Work item =>
Look through the data below for the line with "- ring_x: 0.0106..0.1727" and the line with "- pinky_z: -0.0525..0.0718", then output those two and all lines in between, exactly as written.

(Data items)
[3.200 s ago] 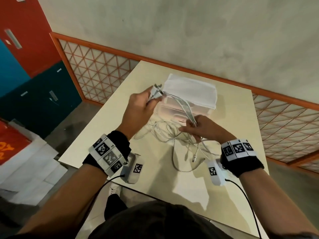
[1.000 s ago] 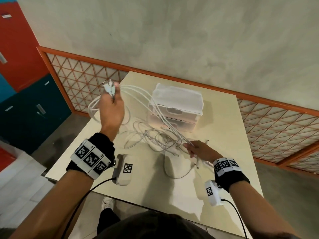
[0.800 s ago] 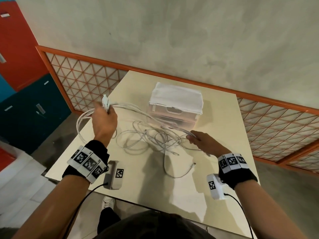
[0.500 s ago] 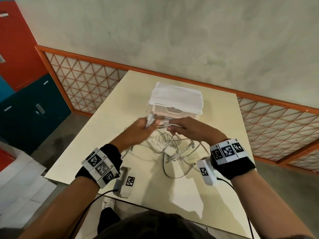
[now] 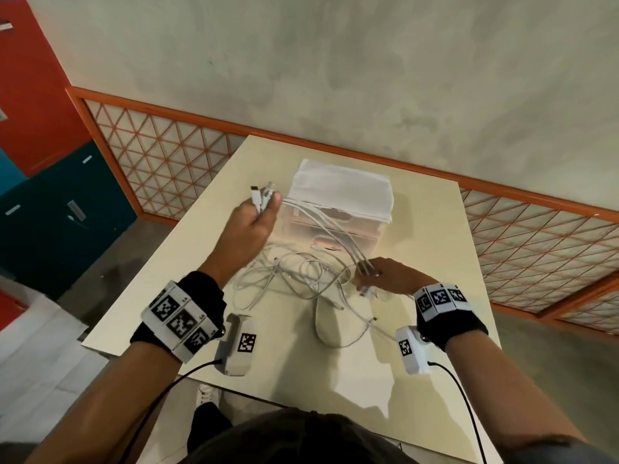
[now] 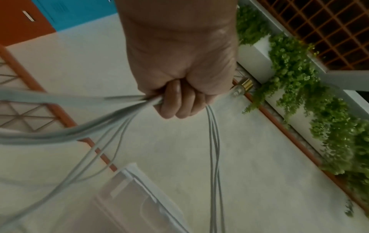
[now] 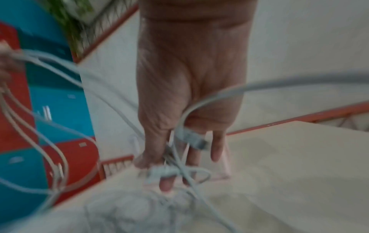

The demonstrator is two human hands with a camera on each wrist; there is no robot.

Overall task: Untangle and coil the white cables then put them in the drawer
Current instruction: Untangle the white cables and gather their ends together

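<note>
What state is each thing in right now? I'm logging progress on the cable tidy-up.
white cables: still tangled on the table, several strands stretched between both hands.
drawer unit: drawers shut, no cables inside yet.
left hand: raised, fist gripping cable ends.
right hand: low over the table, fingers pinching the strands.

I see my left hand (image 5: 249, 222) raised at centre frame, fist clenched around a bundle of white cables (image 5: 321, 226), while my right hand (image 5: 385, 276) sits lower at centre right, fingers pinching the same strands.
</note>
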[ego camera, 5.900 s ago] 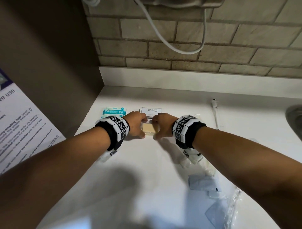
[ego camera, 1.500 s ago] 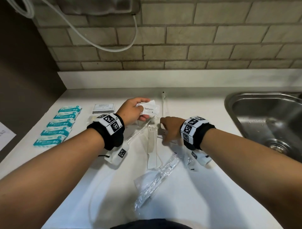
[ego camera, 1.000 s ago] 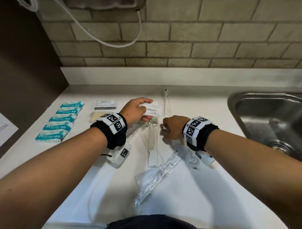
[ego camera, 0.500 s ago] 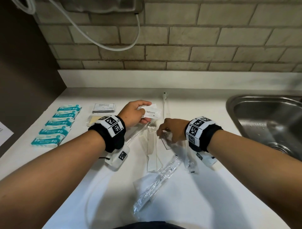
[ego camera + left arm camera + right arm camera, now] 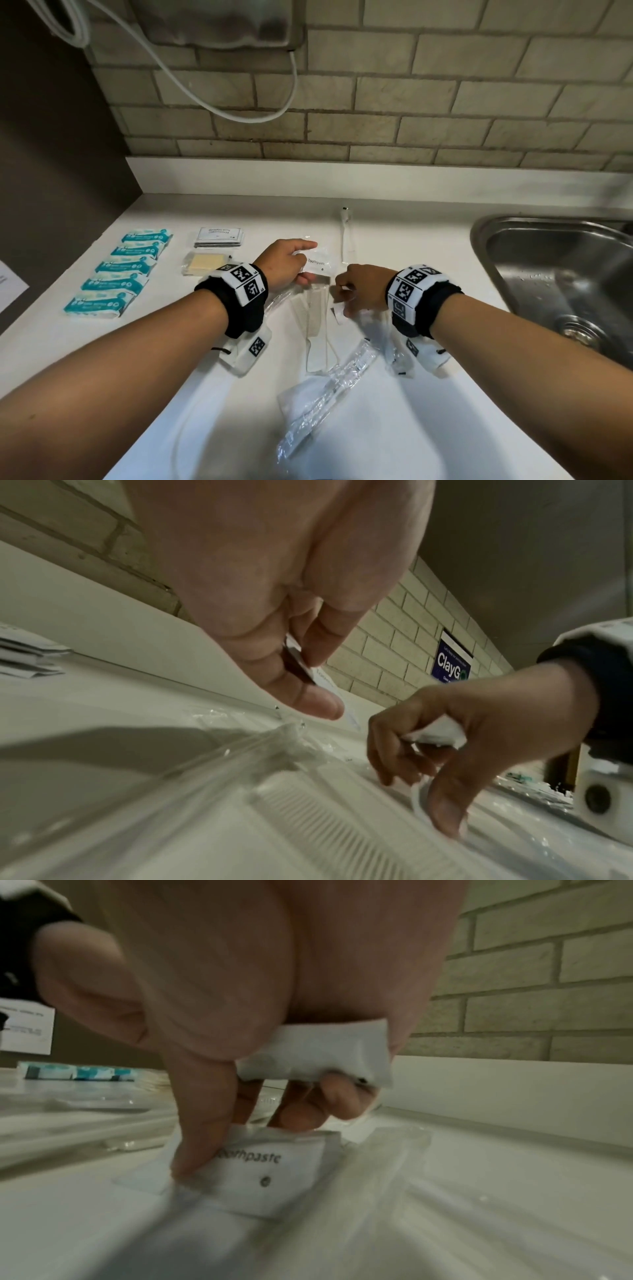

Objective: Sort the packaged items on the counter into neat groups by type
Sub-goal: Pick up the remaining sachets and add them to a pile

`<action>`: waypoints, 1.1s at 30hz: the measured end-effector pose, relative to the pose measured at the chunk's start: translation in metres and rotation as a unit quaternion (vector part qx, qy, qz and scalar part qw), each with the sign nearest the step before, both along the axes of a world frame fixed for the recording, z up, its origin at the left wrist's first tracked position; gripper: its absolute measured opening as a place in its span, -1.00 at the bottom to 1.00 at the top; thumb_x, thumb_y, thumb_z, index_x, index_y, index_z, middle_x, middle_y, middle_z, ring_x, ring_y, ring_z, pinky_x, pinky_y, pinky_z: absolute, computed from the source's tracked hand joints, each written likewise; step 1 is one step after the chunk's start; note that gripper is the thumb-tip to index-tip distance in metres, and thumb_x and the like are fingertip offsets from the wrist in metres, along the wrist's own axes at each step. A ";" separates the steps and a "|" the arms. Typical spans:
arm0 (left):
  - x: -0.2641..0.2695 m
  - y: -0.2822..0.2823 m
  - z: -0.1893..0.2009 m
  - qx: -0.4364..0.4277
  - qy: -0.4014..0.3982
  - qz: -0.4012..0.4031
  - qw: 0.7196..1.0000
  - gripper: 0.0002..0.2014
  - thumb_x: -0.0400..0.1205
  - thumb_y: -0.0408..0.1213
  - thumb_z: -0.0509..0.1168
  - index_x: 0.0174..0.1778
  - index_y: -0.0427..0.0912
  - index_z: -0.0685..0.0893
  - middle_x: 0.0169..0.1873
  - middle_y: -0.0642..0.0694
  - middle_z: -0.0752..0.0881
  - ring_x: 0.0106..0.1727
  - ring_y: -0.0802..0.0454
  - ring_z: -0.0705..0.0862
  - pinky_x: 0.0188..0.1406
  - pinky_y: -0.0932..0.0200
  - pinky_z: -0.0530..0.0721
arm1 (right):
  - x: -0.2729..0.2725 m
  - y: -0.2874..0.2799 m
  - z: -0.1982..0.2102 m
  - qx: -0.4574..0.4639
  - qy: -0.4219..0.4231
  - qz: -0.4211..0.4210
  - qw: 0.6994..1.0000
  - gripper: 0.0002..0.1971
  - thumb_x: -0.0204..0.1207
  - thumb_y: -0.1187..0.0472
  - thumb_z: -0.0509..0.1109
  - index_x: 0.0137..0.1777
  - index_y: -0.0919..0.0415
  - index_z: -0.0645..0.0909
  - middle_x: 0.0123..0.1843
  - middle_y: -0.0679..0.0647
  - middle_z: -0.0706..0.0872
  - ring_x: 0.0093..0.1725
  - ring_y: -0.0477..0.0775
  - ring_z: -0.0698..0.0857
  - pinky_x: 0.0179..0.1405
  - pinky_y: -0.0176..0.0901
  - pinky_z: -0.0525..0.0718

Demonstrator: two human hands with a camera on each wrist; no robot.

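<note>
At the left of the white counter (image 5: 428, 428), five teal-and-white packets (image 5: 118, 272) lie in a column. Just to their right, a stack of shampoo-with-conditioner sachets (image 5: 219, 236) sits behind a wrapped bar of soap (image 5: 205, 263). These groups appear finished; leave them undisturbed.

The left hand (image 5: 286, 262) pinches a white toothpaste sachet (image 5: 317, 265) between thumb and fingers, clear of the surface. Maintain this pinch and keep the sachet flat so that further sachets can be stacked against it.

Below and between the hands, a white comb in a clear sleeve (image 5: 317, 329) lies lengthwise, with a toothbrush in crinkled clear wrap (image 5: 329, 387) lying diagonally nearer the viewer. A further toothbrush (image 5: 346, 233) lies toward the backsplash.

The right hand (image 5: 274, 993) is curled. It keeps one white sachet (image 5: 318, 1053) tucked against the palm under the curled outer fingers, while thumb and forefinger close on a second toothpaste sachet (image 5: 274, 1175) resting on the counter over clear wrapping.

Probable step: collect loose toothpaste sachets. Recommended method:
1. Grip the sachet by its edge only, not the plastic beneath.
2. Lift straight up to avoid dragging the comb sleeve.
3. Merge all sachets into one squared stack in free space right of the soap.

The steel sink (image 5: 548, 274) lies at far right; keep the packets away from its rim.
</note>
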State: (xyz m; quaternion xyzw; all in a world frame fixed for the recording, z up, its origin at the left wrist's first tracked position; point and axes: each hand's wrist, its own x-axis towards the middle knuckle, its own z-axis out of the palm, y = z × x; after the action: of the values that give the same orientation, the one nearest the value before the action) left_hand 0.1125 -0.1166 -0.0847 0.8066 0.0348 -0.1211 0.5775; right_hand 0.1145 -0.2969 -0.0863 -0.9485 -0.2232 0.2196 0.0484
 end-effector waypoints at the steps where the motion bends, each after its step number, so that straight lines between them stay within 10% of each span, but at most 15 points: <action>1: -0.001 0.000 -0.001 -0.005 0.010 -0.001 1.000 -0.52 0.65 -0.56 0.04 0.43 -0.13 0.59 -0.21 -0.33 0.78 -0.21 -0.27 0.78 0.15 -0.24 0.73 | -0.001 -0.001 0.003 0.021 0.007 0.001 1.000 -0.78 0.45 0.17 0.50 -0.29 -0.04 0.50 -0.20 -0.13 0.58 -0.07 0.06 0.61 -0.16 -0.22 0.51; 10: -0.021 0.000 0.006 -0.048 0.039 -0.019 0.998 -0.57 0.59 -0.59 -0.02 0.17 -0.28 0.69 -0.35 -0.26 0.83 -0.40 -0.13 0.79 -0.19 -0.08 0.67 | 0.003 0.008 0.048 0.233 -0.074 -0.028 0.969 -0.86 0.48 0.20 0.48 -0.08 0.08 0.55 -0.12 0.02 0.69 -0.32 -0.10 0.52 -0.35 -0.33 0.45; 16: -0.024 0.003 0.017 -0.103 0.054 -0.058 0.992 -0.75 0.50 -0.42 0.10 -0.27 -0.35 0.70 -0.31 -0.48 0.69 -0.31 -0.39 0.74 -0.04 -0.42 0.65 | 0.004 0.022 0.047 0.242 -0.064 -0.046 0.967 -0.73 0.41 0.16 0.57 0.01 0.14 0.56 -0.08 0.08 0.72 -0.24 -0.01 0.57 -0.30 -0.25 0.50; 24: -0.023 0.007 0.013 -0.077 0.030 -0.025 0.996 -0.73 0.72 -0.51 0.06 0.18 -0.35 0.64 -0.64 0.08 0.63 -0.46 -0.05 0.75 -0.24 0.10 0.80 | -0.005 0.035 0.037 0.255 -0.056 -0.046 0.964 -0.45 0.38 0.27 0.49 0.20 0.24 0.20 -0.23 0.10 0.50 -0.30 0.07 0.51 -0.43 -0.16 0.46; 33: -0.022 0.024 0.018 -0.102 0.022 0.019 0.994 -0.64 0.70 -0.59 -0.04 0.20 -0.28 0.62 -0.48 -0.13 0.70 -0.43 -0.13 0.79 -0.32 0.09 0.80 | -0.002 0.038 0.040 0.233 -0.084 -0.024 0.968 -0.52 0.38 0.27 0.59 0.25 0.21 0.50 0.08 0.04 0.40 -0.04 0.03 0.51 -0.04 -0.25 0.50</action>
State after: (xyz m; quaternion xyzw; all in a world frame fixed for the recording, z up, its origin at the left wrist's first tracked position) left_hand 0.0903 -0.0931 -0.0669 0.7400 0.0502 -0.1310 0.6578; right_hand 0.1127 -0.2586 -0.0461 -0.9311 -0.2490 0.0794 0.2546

Reply to the exercise =>
  - ring_x: 0.0106..0.1727
  - ring_y: -0.0802..0.0454
  - ring_z: -0.0705..0.0862
  - pinky_x: 0.0188..0.1406
  - pinky_y: -0.0932..0.0200
  - pinky_z: -0.0530..0.0721
arm1 (right):
  - x: -0.2729..0.2725 m
  - y: -0.2874..0.2799 m
  - z: -0.1982..0.2102 m
  - qx: -0.4574..0.4639
  - qy: -0.4219..0.4231
  - qz: -0.4211..0.4210
  - qw: 0.6994..1.0000
  - gripper: 0.0002..0.1971
  - thumb_x: -0.0204..0.1207
  - thumb_y: -0.1187..0.0472
  - thumb_z: -0.0509..0.1109
  - index_x: 0.0137..0.1777
  - index_y: -0.0919..0.0415
  - index_z: -0.0645..0.0909
  - middle_x: 0.0123..0.1843
  - middle_y: -0.0679..0.0647
  - middle_z: -0.0706..0.0872
  - ring_x: 0.0093..0.1725
  - ring_y: -0.0477..0.0775
  - ring_z: -0.0698..0.0857
  - pinky_x: 0.0179..0.1405
  - pinky_y: -0.0176..0.0901
  - pinky_z: -0.0525..0.0718

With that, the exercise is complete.